这首《运司园亭·茅庵》篇幅短小,却颇具宋人园林诗的理趣与清趣。开篇“深深竹林下,圆庵最幽僻”,先从空间落笔,以“深深”叠字写竹林之密,以“最幽僻”点出茅庵所处环境的清寂,景物呈现出层层遮护、与尘世隔绝的意味。“圆庵”二字也颇有画面感,使建筑形态与竹林环境相映成趣。次联“高怀本恬旷,野趣助閒适”,由景入人,由外在环境转入内在心境,说明真正的闲逸并不只靠居处偏静,更由于主人胸襟本来恬淡旷达;而自然山野之趣,不过是对这种精神状态的进一步成全。诗意由写景提升到写心,显出宋诗常见的理性思考。 后四句形成鲜明对比。“众人奔名徒,浮世萦物役”写世人沉溺名利、为外物所驱使,语意直截,含有省察人生的意味。诗人并不铺陈具体世态,而是以概括性的笔法指出“奔名”“物役”二病,具有普遍的批评意义。结尾“岂知庵中乐,道胜心自逸”则点明全诗主旨:真正的快乐不在富贵荣华,而在道心充实、精神自由。“道胜”一语尤其关键,它既可以理解为道义、道理战胜物欲,也可理解为人在朴素居处中更接近自然与本真,因而达到心灵的超逸。 全诗语言平淡自然,不作艰深藻饰,却有一种沉静的力量。它不是单纯歌咏园亭景色,而是借“茅庵”这一简朴意象,寄托对闲适生活和精神独立的向往。竹林、圆庵、野趣,共同构成一个与“浮世”对照的审美空间;而“高怀”“恬旷”“心自逸”则构成诗人的价值空间。景与理相融,短章之中自有清远之致,体现了宋代题咏诗重心性、重哲思、重人格旨趣的审美特征。

创作背景

这首诗题作《运司园亭·茅庵》,应属于题咏官署园林景物的一组作品之一。

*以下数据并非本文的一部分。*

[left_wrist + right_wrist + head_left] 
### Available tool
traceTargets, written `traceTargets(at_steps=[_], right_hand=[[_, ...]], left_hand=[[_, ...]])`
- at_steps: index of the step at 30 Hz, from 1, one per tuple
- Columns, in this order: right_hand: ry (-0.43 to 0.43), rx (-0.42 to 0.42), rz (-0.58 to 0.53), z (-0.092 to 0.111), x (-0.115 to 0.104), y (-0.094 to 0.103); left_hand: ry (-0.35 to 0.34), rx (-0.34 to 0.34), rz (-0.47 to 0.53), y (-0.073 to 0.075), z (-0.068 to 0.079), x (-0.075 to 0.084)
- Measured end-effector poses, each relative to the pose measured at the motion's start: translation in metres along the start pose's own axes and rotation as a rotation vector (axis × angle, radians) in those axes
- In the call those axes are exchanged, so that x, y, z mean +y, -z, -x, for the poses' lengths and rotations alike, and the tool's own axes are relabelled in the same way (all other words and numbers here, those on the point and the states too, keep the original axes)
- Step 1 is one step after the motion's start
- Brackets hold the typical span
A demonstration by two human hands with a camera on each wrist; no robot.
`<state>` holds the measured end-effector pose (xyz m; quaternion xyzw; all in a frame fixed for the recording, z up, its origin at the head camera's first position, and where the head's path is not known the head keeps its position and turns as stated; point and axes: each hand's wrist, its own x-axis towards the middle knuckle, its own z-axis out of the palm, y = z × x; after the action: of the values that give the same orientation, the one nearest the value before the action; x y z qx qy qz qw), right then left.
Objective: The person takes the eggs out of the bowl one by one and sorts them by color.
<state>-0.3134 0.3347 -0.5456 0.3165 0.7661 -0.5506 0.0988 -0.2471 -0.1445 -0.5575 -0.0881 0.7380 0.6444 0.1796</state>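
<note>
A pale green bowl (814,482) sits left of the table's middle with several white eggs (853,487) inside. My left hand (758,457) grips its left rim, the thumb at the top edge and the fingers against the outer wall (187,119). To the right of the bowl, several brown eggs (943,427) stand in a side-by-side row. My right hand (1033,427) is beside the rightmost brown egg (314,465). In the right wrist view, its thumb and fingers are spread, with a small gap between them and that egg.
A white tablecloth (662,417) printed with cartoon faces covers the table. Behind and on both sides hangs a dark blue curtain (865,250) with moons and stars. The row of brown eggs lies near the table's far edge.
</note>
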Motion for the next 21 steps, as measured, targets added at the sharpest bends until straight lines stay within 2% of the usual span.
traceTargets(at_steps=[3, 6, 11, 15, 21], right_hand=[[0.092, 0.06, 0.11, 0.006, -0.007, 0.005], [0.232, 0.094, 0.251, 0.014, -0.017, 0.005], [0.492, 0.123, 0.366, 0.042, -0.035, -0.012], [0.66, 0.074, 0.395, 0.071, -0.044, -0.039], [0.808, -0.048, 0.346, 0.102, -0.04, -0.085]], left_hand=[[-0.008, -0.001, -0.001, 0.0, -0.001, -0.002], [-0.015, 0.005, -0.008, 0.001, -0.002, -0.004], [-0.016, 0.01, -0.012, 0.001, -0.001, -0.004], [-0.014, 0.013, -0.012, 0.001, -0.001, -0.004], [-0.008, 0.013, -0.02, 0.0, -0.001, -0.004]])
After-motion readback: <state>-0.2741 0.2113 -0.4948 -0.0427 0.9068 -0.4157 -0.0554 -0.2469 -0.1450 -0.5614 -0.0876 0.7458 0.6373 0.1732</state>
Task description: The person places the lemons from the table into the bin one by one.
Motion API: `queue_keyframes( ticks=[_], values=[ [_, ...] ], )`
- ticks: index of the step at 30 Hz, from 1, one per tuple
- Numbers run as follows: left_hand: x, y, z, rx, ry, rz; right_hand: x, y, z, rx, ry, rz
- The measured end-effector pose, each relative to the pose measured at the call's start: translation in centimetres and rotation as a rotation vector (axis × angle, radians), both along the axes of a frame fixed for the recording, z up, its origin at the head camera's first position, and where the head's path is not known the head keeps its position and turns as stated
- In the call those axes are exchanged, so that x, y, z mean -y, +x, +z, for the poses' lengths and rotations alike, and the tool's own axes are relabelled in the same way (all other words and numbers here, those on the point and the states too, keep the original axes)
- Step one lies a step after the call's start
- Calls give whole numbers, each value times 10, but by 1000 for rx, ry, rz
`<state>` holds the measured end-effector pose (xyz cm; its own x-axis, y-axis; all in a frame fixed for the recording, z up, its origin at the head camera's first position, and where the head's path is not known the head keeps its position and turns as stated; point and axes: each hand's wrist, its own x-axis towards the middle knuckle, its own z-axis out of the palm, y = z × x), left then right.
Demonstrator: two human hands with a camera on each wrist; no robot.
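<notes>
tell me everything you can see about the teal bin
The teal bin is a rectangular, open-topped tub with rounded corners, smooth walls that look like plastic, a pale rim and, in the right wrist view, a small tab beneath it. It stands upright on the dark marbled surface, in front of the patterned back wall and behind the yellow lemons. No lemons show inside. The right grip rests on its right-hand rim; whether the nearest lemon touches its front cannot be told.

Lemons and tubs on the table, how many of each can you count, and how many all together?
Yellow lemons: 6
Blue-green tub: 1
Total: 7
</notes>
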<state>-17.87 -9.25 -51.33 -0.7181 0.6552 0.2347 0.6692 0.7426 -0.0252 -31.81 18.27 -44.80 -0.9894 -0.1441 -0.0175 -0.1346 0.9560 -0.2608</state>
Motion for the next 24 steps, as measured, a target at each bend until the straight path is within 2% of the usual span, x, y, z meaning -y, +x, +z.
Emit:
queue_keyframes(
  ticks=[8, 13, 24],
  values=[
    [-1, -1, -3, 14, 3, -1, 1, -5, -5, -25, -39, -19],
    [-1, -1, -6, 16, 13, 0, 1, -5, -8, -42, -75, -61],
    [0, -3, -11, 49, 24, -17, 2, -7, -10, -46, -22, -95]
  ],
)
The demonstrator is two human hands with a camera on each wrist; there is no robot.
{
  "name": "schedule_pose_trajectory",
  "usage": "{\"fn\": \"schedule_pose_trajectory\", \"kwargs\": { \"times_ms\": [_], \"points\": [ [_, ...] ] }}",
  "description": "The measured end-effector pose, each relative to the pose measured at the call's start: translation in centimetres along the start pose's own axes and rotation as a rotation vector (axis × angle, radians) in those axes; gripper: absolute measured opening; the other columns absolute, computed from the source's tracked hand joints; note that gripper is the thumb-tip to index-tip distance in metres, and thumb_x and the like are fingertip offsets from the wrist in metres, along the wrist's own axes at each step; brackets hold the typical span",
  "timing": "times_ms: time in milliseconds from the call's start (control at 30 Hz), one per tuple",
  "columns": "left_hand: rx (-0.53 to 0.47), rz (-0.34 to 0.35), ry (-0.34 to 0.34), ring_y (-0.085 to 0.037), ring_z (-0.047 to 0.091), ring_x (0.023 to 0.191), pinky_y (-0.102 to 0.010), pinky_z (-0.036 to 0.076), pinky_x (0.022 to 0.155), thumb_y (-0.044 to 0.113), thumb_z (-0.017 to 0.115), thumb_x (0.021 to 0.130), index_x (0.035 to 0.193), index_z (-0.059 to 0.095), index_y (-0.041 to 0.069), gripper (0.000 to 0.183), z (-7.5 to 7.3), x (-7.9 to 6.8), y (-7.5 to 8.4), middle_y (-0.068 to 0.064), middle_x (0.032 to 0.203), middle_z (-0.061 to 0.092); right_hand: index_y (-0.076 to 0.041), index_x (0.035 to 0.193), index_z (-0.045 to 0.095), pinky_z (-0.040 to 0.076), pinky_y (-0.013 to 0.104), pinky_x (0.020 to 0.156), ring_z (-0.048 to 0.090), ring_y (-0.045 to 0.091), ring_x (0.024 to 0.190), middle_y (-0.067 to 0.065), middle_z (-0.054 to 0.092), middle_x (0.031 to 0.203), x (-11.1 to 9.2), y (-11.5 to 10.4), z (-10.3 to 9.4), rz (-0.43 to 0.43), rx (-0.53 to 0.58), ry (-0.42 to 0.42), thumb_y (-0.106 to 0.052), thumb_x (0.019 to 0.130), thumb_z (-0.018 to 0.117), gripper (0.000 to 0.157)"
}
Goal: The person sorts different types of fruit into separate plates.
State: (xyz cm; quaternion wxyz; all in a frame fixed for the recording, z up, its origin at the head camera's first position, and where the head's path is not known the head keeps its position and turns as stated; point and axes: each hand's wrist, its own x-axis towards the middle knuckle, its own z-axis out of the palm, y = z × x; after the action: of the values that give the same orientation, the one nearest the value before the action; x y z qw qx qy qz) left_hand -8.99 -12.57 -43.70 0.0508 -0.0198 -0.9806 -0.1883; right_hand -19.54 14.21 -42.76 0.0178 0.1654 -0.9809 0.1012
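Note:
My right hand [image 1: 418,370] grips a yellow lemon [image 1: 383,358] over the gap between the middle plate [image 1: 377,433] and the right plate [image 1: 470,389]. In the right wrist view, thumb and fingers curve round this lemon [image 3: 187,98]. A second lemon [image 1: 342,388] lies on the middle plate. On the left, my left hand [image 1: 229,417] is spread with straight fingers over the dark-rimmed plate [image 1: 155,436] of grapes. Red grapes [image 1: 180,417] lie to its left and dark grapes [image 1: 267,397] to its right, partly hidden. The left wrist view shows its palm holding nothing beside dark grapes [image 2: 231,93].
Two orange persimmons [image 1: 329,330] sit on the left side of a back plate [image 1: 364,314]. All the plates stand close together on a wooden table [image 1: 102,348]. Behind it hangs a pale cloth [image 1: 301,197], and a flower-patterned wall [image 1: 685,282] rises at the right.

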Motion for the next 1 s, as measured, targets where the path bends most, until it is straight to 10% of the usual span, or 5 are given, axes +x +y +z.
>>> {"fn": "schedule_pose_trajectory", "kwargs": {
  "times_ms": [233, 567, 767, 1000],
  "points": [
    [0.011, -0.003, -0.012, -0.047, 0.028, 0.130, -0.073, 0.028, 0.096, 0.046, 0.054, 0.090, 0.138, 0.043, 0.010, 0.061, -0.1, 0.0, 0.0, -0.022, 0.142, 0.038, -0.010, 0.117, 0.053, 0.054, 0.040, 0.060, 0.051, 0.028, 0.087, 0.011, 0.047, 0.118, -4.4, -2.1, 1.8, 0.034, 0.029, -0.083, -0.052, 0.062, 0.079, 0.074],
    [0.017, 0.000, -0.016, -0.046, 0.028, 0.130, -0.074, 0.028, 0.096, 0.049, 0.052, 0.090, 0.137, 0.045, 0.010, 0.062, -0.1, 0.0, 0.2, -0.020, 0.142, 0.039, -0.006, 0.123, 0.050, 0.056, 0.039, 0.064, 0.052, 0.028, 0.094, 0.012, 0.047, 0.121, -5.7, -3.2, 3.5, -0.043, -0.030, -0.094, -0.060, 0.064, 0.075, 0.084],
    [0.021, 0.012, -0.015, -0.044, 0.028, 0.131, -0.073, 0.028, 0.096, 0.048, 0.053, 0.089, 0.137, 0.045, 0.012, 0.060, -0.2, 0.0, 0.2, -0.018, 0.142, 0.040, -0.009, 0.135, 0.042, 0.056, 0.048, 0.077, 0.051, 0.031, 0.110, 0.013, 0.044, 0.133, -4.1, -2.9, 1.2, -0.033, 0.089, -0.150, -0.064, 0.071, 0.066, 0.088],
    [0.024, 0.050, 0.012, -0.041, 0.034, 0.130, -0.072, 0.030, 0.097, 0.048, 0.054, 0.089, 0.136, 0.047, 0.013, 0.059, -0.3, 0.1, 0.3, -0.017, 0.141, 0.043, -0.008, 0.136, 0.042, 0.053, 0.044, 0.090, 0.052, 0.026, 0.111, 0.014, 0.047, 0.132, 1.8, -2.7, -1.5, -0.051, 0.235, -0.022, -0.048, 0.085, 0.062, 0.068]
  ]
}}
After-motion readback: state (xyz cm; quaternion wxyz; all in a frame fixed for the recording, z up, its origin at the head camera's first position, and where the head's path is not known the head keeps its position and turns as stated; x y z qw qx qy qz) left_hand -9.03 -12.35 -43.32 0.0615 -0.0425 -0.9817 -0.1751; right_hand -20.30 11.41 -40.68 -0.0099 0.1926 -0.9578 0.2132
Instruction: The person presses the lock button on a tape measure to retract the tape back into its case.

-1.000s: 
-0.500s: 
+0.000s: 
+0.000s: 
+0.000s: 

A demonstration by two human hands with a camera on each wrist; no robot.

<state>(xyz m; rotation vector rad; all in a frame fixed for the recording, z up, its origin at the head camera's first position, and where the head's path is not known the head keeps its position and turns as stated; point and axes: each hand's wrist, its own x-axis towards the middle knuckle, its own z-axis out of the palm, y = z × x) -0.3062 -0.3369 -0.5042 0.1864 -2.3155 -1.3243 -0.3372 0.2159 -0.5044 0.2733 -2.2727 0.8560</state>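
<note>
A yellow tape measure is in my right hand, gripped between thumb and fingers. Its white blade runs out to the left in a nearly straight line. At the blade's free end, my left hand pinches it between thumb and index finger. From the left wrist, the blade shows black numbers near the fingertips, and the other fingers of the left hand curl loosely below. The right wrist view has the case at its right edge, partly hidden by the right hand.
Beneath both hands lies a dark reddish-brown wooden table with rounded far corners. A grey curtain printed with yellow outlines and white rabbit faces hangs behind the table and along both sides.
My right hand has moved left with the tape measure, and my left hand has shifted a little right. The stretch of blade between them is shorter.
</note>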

“运司”通常指转运使司,为宋代重要的地方财政与转运机构,其官署往往附有园亭,供官员宴游、题咏、会友或暂息观赏。宋人园林题咏十分兴盛,既写景,也借景寄托士大夫的生活理想与精神趣味。“茅庵”作为园中一景,并非单纯的建筑描摹,而常被赋予简朴、清静、远俗的文化意味。 杜敏求今存事迹不甚显赫,相关文献较为简略,因此难以对其创作此诗的具体年月、场合作确指。不过从作品内容看,这首诗显然不是一般的游赏之作,而是借园中“茅庵”抒发一种典型的宋代士大夫心态:身在仕途与俗务之中,却向往清幽闲适、追求心灵超脱。诗中把“众人奔名徒”与“庵中乐”对举,反映了作者对名利奔竞的疏离态度,也折射出宋代文人普遍重视内在修养、讲求恬淡自守的价值取向。因而,这首诗虽写一处园林小景,实则寄寓了较深的人生感慨与审美理想。